WINDING DOWN ON VODKA VS. ANTS OCTOBER 15, 2012
I just didn’t know what to do about my words of wisdom for this week. I had planned on continuing with a few more tips on how to wage war versus some of these household pests, but then I had 2 communiqués coming from family, so I had to think twice now. This is hard for me to do presently because it is getting much harder for me to think just once.
First, my niece (2nd actually) Roberta, couldn’t find the blogs on Tammy’s website, and she was worried, and that meant one great fan was out of the loop. She was thinking that I had given up on my writing career, but we straightened her out so she could find the blog section, and she was all happy once again. In fact, she replied to the blog that she had already tried the Vodka routine in her garbage dumpsters and it was working wonders — her ant invasion was off and out staggering around in a drunken stupor.
Then along comes an email with attachment from my other great fan, my ex-niece-in-law, Maxine who lives over in Maine. It was all about what VODKA can do besides using it as a Martini, straight up with olive and a twist— the way my 94 year- old friend Annie enjoys hers. This made me sit up and take notice. (I had to make it clear to myself about the “sit up and take notice” making it clear that it was not the same as sitting up and taking nourishment from the Warden.)
Maxine’s attachment could have been interpreted several different ways. It could be that she was sick and tired hearing all about my ant invasions and the struggle I had eliminating them from my wash basin where I take care of all my beauty needs — and the needs are plenty these days. Incidentally, I have some new wrinkle cream which makes the wrinkles look much better. The wrinkles are still there, but I think they look better. So maybe Maxine was politely telling me to get on with some other hair-raising stories of my life. On the other hand, she may have been trying to pass on all these wonderful uses so I could keep writing about Vodka the rest of my days. That way I wouldn’t need to dream up any new subjects. My brain would be in cruise control.

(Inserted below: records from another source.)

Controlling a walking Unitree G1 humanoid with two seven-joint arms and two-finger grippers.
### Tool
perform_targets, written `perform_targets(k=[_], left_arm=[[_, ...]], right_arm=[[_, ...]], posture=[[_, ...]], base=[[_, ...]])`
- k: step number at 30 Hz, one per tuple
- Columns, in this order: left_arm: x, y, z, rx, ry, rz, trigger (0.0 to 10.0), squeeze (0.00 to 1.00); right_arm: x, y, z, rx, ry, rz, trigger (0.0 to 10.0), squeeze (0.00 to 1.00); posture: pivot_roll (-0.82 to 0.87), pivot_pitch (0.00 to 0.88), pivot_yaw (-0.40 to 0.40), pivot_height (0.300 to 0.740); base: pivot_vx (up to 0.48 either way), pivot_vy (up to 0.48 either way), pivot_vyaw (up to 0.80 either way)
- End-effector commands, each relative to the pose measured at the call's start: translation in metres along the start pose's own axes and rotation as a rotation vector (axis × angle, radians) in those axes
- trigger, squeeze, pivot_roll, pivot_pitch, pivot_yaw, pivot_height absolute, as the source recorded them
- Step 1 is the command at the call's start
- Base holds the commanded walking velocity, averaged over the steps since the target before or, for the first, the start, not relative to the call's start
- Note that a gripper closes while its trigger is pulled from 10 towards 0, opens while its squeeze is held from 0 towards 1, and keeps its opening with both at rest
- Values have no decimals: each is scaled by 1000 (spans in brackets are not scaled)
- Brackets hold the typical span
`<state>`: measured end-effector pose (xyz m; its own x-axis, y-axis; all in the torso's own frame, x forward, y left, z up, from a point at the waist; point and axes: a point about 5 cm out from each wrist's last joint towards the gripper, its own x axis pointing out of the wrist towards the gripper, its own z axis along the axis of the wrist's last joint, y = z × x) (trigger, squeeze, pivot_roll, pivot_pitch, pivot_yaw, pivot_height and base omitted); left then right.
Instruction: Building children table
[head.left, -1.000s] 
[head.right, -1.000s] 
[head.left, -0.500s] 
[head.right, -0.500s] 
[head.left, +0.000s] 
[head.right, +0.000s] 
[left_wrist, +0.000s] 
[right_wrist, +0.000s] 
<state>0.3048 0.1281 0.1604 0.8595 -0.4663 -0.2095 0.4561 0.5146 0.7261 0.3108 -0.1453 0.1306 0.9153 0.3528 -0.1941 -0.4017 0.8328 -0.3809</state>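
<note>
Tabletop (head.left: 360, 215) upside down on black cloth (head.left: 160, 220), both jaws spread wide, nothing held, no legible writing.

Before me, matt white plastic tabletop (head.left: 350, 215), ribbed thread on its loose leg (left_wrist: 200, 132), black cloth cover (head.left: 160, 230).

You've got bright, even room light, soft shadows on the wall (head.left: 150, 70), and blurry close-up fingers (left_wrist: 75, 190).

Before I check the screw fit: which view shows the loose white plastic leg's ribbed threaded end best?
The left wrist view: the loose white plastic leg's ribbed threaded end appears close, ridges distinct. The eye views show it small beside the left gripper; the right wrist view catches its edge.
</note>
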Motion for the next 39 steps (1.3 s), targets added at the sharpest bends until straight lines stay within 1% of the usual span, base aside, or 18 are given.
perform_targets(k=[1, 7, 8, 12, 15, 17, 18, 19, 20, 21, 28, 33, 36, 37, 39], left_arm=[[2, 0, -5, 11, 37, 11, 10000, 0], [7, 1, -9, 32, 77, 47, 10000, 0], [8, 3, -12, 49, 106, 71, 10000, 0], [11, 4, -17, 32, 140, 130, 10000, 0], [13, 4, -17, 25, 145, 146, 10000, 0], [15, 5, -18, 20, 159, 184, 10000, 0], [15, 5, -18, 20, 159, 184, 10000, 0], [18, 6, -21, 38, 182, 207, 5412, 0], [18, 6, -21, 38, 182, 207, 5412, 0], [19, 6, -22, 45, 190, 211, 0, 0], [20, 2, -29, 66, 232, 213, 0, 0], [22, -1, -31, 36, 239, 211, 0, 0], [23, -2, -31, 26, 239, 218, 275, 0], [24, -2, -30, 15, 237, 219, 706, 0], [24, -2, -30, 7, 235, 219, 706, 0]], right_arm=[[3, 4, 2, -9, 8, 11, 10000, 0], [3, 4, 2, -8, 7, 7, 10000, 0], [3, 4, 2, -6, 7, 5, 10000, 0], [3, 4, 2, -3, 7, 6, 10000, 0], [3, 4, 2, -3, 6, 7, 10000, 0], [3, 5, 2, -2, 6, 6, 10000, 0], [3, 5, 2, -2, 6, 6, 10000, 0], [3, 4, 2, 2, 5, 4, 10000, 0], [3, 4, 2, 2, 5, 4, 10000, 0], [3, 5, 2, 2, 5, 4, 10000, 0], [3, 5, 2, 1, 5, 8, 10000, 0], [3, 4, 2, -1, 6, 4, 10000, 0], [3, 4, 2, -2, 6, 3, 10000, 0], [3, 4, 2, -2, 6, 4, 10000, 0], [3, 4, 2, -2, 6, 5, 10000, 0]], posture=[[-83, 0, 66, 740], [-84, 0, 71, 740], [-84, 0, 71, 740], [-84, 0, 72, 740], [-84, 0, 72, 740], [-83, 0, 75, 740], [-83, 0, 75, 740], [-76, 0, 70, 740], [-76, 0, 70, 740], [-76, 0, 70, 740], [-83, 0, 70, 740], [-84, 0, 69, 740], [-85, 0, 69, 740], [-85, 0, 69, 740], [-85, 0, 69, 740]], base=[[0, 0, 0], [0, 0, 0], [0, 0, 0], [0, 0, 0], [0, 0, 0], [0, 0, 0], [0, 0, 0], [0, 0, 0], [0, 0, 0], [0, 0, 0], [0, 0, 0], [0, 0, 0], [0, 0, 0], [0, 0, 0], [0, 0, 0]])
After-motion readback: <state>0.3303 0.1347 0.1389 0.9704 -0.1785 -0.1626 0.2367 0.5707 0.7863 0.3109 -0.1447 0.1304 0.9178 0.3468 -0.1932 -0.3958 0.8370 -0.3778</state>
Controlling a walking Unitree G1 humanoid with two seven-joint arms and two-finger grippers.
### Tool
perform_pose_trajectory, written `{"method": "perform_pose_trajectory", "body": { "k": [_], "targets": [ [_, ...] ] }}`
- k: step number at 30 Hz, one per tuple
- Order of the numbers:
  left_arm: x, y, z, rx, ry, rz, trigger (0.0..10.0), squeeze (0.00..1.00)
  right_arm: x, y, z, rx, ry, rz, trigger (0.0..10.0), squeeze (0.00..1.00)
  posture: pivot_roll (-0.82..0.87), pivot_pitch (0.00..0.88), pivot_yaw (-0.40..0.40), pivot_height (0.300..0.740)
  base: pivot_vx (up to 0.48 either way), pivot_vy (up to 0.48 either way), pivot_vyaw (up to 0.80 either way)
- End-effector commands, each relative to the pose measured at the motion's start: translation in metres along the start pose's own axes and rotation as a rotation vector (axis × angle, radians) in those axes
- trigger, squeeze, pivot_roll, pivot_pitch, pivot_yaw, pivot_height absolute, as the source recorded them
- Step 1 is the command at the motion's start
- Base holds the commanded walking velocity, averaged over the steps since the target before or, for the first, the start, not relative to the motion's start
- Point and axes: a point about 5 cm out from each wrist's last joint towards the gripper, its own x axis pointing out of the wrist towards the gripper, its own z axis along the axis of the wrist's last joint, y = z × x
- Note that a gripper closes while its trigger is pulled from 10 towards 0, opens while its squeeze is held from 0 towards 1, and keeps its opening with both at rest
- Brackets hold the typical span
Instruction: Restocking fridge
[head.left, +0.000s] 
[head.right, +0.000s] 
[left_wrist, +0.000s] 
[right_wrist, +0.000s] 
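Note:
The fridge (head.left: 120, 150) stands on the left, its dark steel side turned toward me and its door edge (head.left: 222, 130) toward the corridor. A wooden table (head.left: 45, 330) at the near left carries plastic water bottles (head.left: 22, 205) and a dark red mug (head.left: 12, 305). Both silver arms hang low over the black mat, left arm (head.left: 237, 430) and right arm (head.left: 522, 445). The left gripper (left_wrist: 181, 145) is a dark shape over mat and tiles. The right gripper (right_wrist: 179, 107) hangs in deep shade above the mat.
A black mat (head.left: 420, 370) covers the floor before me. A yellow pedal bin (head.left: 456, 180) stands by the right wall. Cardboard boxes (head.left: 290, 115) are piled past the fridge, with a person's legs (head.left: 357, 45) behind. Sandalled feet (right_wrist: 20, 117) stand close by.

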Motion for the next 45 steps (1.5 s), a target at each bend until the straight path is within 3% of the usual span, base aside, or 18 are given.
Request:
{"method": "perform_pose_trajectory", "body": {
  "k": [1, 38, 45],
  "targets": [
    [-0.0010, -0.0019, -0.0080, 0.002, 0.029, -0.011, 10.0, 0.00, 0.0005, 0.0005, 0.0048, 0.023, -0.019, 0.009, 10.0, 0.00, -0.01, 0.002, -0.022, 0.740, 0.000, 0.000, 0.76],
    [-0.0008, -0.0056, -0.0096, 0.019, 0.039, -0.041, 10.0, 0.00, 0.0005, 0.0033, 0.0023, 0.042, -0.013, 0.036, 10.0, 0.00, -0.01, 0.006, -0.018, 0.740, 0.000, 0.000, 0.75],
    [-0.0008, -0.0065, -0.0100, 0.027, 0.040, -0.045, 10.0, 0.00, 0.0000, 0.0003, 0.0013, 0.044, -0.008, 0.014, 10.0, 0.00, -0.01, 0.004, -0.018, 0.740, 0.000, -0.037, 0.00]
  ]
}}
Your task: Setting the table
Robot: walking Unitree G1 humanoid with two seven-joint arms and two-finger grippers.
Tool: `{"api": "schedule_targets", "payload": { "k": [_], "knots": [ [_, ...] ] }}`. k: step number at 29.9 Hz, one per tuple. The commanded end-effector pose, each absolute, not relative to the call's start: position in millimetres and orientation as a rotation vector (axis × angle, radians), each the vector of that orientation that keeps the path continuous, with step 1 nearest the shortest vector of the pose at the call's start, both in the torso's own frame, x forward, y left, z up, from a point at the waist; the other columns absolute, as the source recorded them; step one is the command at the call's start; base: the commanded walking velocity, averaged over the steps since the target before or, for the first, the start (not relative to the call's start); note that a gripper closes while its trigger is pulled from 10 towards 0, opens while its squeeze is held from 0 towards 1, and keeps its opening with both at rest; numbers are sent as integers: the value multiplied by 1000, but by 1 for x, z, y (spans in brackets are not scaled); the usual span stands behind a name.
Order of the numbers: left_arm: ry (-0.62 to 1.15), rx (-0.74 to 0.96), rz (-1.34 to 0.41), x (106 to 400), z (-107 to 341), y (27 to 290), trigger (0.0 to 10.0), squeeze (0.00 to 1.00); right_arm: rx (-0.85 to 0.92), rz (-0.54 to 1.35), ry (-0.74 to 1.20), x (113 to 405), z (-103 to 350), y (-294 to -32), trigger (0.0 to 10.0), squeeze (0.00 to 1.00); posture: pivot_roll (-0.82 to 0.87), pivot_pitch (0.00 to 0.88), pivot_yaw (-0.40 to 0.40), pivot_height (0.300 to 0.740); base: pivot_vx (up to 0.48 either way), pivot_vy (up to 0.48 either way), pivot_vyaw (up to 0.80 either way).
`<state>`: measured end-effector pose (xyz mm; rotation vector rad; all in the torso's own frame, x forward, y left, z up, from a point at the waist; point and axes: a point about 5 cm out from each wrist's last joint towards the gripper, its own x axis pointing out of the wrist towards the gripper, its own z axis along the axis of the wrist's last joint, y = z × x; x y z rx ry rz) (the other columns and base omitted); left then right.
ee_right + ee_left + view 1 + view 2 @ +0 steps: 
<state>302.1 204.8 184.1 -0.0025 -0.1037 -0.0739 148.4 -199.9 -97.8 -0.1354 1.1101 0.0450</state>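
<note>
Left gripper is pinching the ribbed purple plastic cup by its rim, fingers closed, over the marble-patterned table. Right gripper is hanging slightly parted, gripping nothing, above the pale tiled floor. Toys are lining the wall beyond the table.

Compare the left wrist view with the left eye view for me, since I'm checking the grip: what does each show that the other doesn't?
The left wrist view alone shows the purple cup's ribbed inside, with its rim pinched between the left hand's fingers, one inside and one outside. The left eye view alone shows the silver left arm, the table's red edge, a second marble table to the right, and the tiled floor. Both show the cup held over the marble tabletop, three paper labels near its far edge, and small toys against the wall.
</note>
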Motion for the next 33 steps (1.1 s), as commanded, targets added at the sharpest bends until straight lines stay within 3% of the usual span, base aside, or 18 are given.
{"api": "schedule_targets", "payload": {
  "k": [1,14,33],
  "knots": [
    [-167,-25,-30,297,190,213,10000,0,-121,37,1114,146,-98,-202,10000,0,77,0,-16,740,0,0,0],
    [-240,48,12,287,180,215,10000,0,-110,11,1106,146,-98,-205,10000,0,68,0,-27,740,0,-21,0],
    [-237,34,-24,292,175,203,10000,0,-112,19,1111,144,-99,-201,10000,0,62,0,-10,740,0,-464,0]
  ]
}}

I have to mention some of the things Vodka can do according to the article. Use it for stain removal, or to clean mold & mildew, preserve fresh flowers (This sounds like an anomaly to me when you can croak if you drink too much,) use as a weed killer, or an adhesive remover, clean chrome, chandeliers, eyeglasses, windows. You can even eliminate odors with Vodka — just mix one part vodka with 3 parts water in a small spray bottle, and go to it. I am not giving you the recipes of the vodka for all those tasks, they do vary, so you will just have to go dig them up for yourself on the internet. And if you do all the cleaning I do, you would not even bother.
One thing I had over that long list is the fact that it doesn’t have my recipe for putting ants on the run, or on the stagger, as the case may be. I am quite pleased about that, and I personally awarded myself the Gold Medal for Helping Your Fellow Humans with Life’s Little Hurdles.
There are a few items I want to mention to make your life easier. Just think about Baking Soda. I would imagine you are already aware of it’s many uses, like leaving a box in the refrigerator, closet, or bathroom acting as a deodorant, but I will give you the procedure for Baking Soda as a DRAIN CLEANER. One-half cup of B.S. down the clogged drain, followed by 1 cup of vinegar. After 10 minutes, flush drain with a pot of boiling water.
And are you bothered with FLIES? Here is someone’s suggestion: take a jar, as in Mason or similar, pour in one inch of liquid soap that has a floral, or fruity scent, then add one inch of water (I should be using “H2O” for the water since this is definitely a very scientific experiment) then place it on a counter top, or table where the flies are bugging you.
Another thing with flies and how to escape them: just go out in the garage and bring in the old box fan. Bring up a chair and sit right in front of it. It does wonders with your fly problem.